AMR sets `defaultModelEnvVar: 'VELA_DEFAULT_MODEL'`, so when
opencode's openai-provider registry deprecates `gpt-5.4-mini`
upstream, an operator can swap the fallback id without a code change
by exporting `VELA_DEFAULT_MODEL=gpt-5.5` before launching tools-dev
/ od. Worth noting the env var must live in the daemon's `process.env`
(Settings-UI per-agent env values only reach the spawned child, not
the daemon's resolver) — the new field's docblock spells this out.

Coverage:
- `tests/runtimes/resolve-model.test.ts` — 8 unit tests covering all
  four resolver branches plus the env-override happy path / fallback /
  ignore-when-user-picked-a-real-id case.
- `pnpm --filter @open-design/daemon typecheck` clean.

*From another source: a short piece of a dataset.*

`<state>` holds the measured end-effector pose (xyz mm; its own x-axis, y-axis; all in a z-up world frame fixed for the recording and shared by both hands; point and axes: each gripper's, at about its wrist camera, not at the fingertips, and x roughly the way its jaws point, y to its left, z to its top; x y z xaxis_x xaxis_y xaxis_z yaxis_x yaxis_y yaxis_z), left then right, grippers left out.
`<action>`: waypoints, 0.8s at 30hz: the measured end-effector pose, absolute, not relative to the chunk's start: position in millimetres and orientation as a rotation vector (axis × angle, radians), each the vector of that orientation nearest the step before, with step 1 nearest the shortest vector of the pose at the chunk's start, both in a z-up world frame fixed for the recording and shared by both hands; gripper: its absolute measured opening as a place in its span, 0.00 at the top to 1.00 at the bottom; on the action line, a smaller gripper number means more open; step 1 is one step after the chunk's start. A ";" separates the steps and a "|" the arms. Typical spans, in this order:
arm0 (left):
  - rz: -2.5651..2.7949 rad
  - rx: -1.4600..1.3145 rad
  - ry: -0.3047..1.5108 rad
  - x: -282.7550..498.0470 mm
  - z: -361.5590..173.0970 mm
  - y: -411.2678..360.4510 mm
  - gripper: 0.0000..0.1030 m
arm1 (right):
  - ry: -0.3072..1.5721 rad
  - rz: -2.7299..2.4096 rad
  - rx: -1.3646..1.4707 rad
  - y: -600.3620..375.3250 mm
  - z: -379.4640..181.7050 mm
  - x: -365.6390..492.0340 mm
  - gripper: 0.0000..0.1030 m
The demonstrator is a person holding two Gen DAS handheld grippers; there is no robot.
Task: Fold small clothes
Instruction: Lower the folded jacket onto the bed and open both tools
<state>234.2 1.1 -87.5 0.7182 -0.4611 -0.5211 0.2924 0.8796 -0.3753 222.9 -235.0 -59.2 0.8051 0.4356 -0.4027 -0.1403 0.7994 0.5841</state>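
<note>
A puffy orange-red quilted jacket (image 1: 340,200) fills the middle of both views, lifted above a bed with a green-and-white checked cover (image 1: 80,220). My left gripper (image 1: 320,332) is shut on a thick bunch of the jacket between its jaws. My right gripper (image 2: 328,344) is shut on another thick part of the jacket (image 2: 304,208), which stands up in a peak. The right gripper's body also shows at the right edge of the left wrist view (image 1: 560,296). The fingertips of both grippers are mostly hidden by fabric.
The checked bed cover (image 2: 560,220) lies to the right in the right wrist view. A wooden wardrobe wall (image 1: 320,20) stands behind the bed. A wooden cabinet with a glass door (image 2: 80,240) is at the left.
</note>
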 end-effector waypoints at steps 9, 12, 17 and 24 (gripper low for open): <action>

* chore(runtimes/amr): move AMR to the top of the base agent list

So `AMR (vela)` shows up first in the agent picker / status views,
ahead of claude / codex. Pure ordering change; no behavior delta.

* feat(amr): Sign-in / Sign-out button on the AMR Settings card

The first half of the AMR work assumed the operator would set
VELA_RUNTIME_KEY / VELA_LINK_URL on the daemon process and never
surfaced login state to users. This adds the missing UX so a fresh
install can drive the full path from Settings:

  - GET  /api/integrations/vela/status   reads ~/.vela/config.json
    for the active profile and returns { loggedIn, profile, user }
    (without leaking the runtime/control keys themselves).
  - POST /api/integrations/vela/login    spawns `vela login` once
    (409 if one is already in flight). The vela CLI opens the user's
    browser to the device-authorization page itself — Open Design
    only needs to kick the subprocess off.
  - POST /api/integrations/vela/logout   removes ~/.vela/config.json
    so the next status read returns logged-out.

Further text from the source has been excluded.